__YOUR GOAL__
From the listing below, extract every line containing "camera".

*** DATA SHOWN ***

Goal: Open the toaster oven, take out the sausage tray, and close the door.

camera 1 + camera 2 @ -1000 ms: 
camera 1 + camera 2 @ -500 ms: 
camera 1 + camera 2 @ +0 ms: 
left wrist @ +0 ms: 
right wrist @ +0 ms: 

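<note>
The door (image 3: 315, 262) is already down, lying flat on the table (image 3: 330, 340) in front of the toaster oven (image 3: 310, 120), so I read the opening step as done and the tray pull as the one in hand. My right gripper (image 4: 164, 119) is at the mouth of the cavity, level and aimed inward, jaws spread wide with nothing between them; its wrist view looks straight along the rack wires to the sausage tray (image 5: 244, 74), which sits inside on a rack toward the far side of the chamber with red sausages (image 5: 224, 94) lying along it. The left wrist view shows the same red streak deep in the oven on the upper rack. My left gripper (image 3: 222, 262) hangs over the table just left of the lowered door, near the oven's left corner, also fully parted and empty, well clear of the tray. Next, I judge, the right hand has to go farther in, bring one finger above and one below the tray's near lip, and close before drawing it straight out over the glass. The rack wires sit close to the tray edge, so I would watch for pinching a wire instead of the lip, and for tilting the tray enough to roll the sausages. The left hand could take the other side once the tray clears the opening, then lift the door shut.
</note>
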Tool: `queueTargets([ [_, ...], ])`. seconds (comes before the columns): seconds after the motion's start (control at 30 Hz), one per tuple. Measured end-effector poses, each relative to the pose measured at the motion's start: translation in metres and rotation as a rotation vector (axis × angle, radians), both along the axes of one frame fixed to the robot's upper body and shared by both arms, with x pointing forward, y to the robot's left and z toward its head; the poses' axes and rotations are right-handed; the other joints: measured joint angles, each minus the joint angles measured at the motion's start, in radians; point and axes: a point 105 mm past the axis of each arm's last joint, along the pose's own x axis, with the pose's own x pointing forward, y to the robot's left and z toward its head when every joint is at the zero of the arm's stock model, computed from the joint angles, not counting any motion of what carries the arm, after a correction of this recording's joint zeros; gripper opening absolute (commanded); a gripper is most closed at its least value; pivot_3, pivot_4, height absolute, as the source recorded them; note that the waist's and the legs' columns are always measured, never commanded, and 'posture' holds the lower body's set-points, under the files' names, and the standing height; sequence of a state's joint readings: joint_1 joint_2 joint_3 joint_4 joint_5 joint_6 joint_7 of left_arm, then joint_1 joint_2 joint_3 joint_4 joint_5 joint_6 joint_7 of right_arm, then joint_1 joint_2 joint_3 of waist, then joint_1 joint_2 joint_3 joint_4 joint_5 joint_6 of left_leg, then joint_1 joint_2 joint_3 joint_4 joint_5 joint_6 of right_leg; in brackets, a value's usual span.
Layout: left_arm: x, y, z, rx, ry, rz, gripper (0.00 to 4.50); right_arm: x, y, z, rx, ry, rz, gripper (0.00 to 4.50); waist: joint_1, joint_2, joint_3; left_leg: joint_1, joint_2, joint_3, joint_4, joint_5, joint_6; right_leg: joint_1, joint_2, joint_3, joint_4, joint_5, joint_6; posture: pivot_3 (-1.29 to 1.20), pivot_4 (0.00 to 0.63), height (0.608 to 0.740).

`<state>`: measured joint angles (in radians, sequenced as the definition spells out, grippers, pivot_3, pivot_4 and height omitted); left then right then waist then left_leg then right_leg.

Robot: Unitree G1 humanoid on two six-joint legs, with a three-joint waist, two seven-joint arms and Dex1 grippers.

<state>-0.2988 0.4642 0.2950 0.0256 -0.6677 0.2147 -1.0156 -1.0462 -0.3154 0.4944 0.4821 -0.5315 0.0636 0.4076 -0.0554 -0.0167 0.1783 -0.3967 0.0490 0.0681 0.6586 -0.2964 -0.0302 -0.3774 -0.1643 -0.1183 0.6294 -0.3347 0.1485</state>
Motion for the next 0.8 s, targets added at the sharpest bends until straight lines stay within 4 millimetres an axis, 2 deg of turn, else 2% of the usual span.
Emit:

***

__TASK SOLUTION__
camera 1 + camera 2 @ -1000 ms: 
camera 1 + camera 2 @ -500 ms: 
camera 1 + camera 2 @ +0 ms: 

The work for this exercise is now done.